AIM OF THE TASK — The entries are to be written out again with no differences.

(Records from a data collection)
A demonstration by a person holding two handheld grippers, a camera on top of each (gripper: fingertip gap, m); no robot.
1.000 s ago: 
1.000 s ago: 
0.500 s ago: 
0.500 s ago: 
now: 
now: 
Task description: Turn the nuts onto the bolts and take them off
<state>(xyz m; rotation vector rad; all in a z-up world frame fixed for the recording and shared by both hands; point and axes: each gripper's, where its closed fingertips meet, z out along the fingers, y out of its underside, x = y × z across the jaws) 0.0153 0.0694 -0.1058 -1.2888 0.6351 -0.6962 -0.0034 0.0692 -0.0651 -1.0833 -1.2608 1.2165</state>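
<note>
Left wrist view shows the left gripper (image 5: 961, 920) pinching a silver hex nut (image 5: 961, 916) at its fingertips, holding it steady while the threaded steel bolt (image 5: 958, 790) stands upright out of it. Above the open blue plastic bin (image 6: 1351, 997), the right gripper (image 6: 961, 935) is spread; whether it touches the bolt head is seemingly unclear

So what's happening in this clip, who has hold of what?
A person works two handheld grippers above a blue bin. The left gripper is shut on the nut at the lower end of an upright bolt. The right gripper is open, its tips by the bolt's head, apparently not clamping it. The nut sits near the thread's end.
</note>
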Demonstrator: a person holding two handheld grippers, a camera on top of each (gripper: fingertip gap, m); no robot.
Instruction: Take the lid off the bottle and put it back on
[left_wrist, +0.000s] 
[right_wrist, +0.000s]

RESULT OF THE TASK —
A demonstration by a person holding two handheld grippers, a camera on top of each (gripper: fingertip gap, m); no robot.
1.000 s ago: 
1.000 s ago: 
0.500 s ago: 
0.500 s ago: 
now: 
now: 
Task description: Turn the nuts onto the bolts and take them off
<state>(xyz m; rotation vector rad; all in a z-up world frame fixed for the recording and shared by both hands; point and axes: each gripper's, where its closed fingertips meet, z out along the fingers, y out of its underside, x = y × z across the jaws) 0.0153 0.0694 -0.1058 -1.2888 0.6351 -0.6962 -0.0034 0.0692 -0.0651 -1.0833 -1.2608 1.2165</state>
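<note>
Left wrist view shows the left gripper (image 5: 961, 920) pinching a silver hex nut (image 5: 961, 916) at its fingertips, holding it steady while the threaded steel bolt (image 5: 958, 790) stands upright out of it. Above the open blue plastic bin (image 6: 1351, 997), the right gripper (image 6: 961, 935) is spread; whether it touches the bolt head is seemingly unclear

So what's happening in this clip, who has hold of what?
A person works two handheld grippers above a blue bin. The left gripper is shut on the nut at the lower end of an upright bolt. The right gripper is open, its tips by the bolt's head, apparently not clamping it. The nut sits near the thread's end.
</note>
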Demonstrator: a person holding two handheld grippers, a camera on top of each (gripper: fingertip gap, m); no robot.
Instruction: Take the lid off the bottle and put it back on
[left_wrist, +0.000s] 
[right_wrist, +0.000s]

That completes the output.